▶ _Work to complete_
Skip the pictures and copy all the data that follows exactly.

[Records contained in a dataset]
------

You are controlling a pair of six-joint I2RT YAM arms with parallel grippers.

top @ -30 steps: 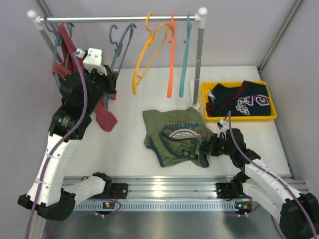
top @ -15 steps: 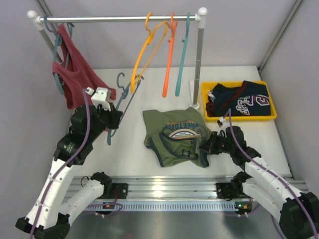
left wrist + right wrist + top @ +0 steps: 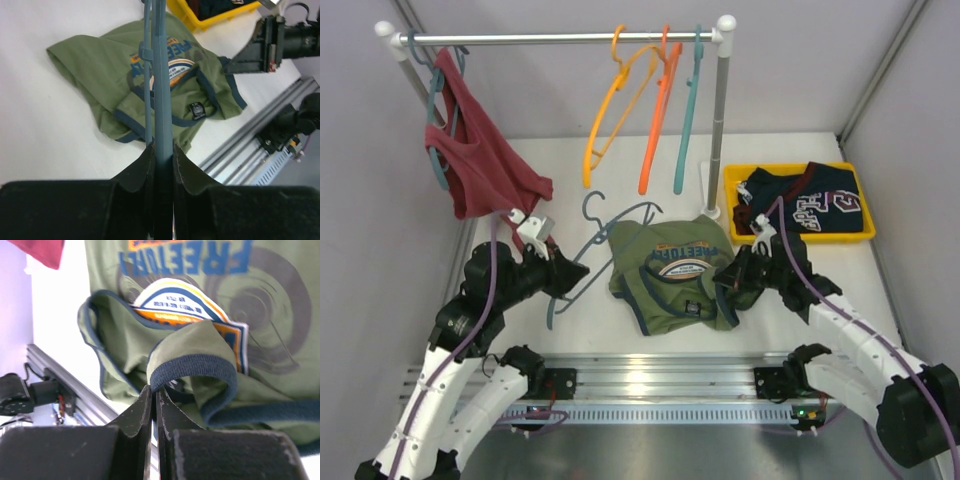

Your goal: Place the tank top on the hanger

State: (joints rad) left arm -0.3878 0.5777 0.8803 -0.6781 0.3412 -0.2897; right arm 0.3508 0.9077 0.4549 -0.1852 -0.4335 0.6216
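Observation:
The olive-green tank top [image 3: 672, 270] with navy trim and a round orange-white print lies crumpled on the white table; it also shows in the left wrist view [image 3: 110, 85] and the right wrist view [image 3: 190, 305]. My left gripper [image 3: 578, 273] is shut on the slate blue-grey hanger [image 3: 620, 215], held low just left of the top, its hook pointing to the far side; the hanger bar [image 3: 161, 75] runs up from the jaws in the left wrist view. My right gripper [image 3: 725, 283] is shut on the top's navy trim [image 3: 192, 366] at its right edge, lifting a fold.
A rail [image 3: 560, 38] at the back holds a red tank top [image 3: 475, 160], a yellow hanger [image 3: 615, 100], an orange hanger [image 3: 658, 110] and a teal hanger [image 3: 688, 110]. A yellow bin [image 3: 735, 232] with a navy garment [image 3: 805, 205] stands at the right. A metal rail [image 3: 650, 375] runs along the near edge.
My left arm has brought the blue-grey hanger down from the rail and right, close to the tank top. My right gripper, still holding the trim, has moved slightly up and left.

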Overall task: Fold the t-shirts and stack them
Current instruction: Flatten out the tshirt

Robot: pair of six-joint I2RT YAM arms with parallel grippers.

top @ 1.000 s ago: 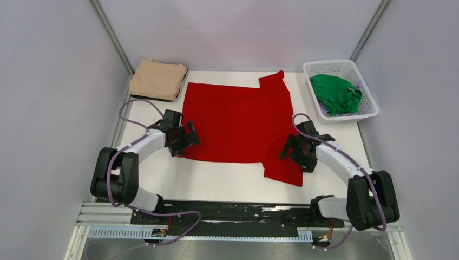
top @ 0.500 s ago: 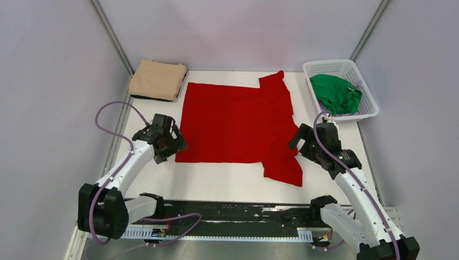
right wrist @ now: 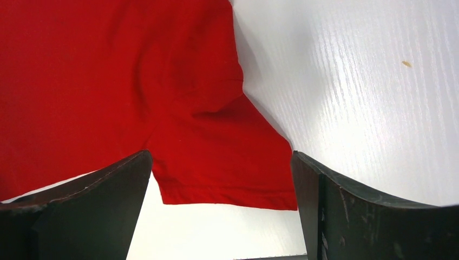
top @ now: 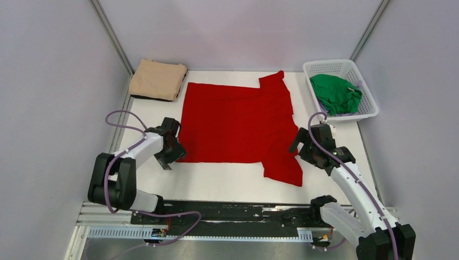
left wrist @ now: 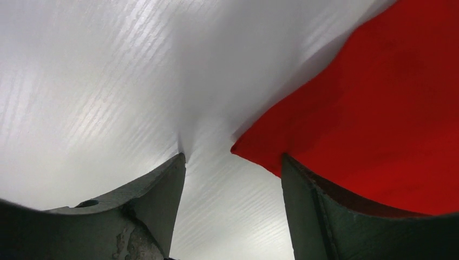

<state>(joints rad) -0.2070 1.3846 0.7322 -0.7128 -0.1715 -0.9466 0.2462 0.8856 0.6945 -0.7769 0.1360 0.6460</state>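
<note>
- Tool on the left arm (left wrist: 233, 161): spread wide, empty, its fingers either side of the near-left corner of the red t-shirt (top: 238, 122).
- Right tool (right wrist: 221, 160): spread wide, empty, above that shirt's near sleeve.
- Red t-shirt: flat, mid-tabletop (top: 216, 181).
- Tan t-shirt (top: 158, 79): folded, far-left corner.
- Green t-shirt (top: 335, 93): crumpled inside white lattice basket (top: 352, 115), far right.
</note>
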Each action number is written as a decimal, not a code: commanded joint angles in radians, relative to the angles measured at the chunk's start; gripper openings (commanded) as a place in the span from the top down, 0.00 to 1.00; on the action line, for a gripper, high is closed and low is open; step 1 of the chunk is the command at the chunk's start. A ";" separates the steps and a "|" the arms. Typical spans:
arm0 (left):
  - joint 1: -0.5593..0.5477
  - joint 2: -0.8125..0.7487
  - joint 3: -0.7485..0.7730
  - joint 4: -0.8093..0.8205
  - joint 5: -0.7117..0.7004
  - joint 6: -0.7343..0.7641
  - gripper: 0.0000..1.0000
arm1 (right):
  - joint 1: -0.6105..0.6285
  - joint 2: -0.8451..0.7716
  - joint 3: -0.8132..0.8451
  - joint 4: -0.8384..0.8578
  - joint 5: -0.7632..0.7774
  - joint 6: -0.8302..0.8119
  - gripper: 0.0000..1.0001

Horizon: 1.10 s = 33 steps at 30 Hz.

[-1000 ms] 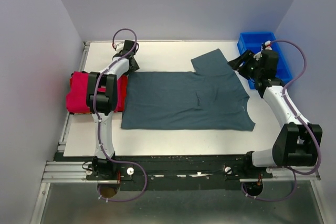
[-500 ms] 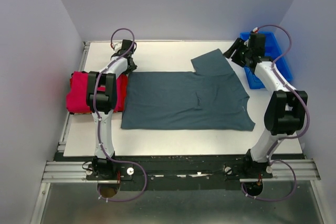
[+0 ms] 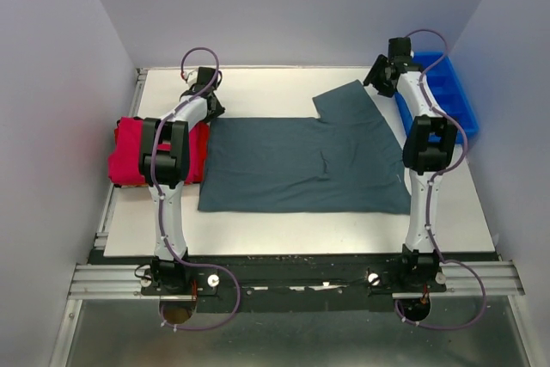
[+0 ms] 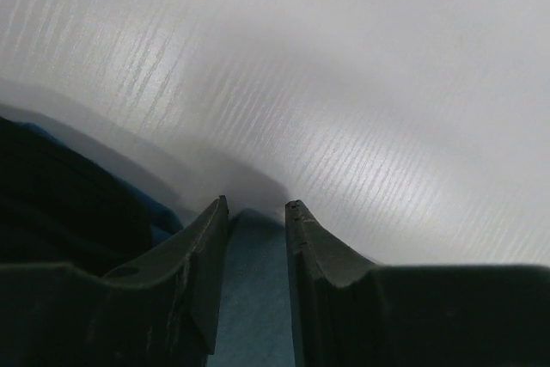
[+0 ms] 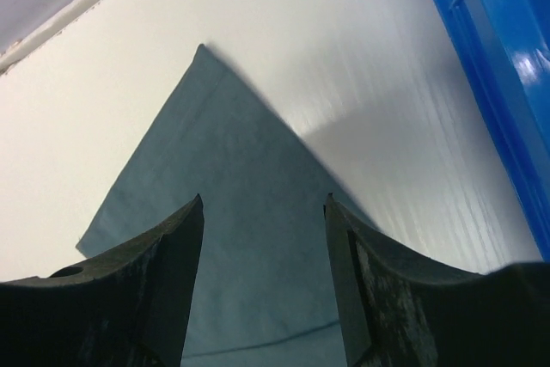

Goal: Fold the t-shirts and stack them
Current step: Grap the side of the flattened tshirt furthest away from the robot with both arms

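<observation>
Tee [image 3: 305, 165] flat, long axis L-R; sleeve [image 3: 348, 100] twd back.

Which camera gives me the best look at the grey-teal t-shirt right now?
Top external: the whole grey-teal t-shirt lies spread flat, nearly all its outline visible. The right wrist view catches only one sleeve corner; the left wrist view only a sliver of cloth.

walls [image 3: 292, 6]: pale lavender | table [image 3: 258, 88]: white | frame [image 3: 301, 274]: black metal
</observation>
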 commanded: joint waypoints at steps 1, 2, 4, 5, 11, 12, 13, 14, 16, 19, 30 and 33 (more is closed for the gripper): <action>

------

▶ _Output of the task_
You are controlling a pair of six-joint I2RT YAM arms with parallel grippers.

top @ -30 steps: 
top @ -15 steps: 
left wrist + right wrist + top @ +0 steps: 

Your goal: Place the tank top on the hanger

State: (joints rad) left arm -0.3878 0.5777 0.8803 -0.6781 0.3412 -0.2897; right arm 0.3508 0.9077 0.4549 -0.1852 -0.4335 0.6216
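Observation:
The olive-green tank top [image 3: 672, 270] with navy trim and a round orange-white print lies crumpled on the white table; it also shows in the left wrist view [image 3: 110, 85] and the right wrist view [image 3: 190, 305]. My left gripper [image 3: 578, 273] is shut on the slate blue-grey hanger [image 3: 620, 215], held low just left of the top, its hook pointing to the far side; the hanger bar [image 3: 161, 75] runs up from the jaws in the left wrist view. My right gripper [image 3: 725, 283] is shut on the top's navy trim [image 3: 192, 366] at its right edge, lifting a fold.
A rail [image 3: 560, 38] at the back holds a red tank top [image 3: 475, 160], a yellow hanger [image 3: 615, 100], an orange hanger [image 3: 658, 110] and a teal hanger [image 3: 688, 110]. A yellow bin [image 3: 735, 232] with a navy garment [image 3: 805, 205] stands at the right. A metal rail [image 3: 650, 375] runs along the near edge.
My left arm has brought the blue-grey hanger down from the rail and right, close to the tank top. My right gripper, still holding the trim, has moved slightly up and left.
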
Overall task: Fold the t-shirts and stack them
Current instruction: Flatten out the tshirt

Robot: pair of six-joint I2RT YAM arms with parallel grippers.

top @ 1.000 s ago: 
top @ 0.500 s ago: 
right wrist @ now: 
top @ now: 
left wrist @ now: 

<state>(joints rad) -0.2070 1.3846 0.7322 -0.7128 -0.1715 -0.9466 0.2462 0.8856 0.6945 -0.7769 0.1360 0.6460</state>
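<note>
- Tool on the left arm (left wrist: 233, 161): spread wide, empty, its fingers either side of the near-left corner of the red t-shirt (top: 238, 122).
- Right tool (right wrist: 221, 160): spread wide, empty, above that shirt's near sleeve.
- Red t-shirt: flat, mid-tabletop (top: 216, 181).
- Tan t-shirt (top: 158, 79): folded, far-left corner.
- Green t-shirt (top: 335, 93): crumpled inside white lattice basket (top: 352, 115), far right.
</note>
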Each action number is written as a decimal, not a code: commanded joint angles in radians, relative to the angles measured at the chunk's start; gripper openings (commanded) as a place in the span from the top down, 0.00 to 1.00; on the action line, for a gripper, high is closed and low is open; step 1 of the chunk is the command at the chunk's start. A ";" separates the steps and a "|" the arms. Typical spans:
arm0 (left):
  - joint 1: -0.5593..0.5477
  - joint 2: -0.8125..0.7487
  - joint 3: -0.7485..0.7730
  - joint 4: -0.8093..0.8205
  - joint 5: -0.7117..0.7004
  - joint 6: -0.7343..0.7641
  - gripper: 0.0000..1.0000
arm1 (right):
  - joint 1: -0.6105..0.6285
  - joint 2: -0.8451..0.7716
  - joint 3: -0.8132..0.8451
  - joint 4: -0.8384..0.8578
  - joint 5: -0.7632..0.7774
  - joint 6: -0.8302..0.8119
  - gripper: 0.0000..1.0001

Horizon: 1.10 s = 33 steps at 30 Hz.

[-1000 ms] 
[-500 ms] 
[+0 ms] 
[+0 ms] 
[+0 ms] 

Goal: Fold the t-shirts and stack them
Current step: Grap the side of the flattened tshirt furthest away from the robot with both arms

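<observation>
Tee [image 3: 305, 165] flat, long axis L-R; sleeve [image 3: 348, 100] twd back.

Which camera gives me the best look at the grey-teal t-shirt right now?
Top external: the whole grey-teal t-shirt lies spread flat, nearly all its outline visible. The right wrist view catches only one sleeve corner; the left wrist view only a sliver of cloth.

walls [image 3: 292, 6]: pale lavender | table [image 3: 258, 88]: white | frame [image 3: 301, 274]: black metal
</observation>
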 commanded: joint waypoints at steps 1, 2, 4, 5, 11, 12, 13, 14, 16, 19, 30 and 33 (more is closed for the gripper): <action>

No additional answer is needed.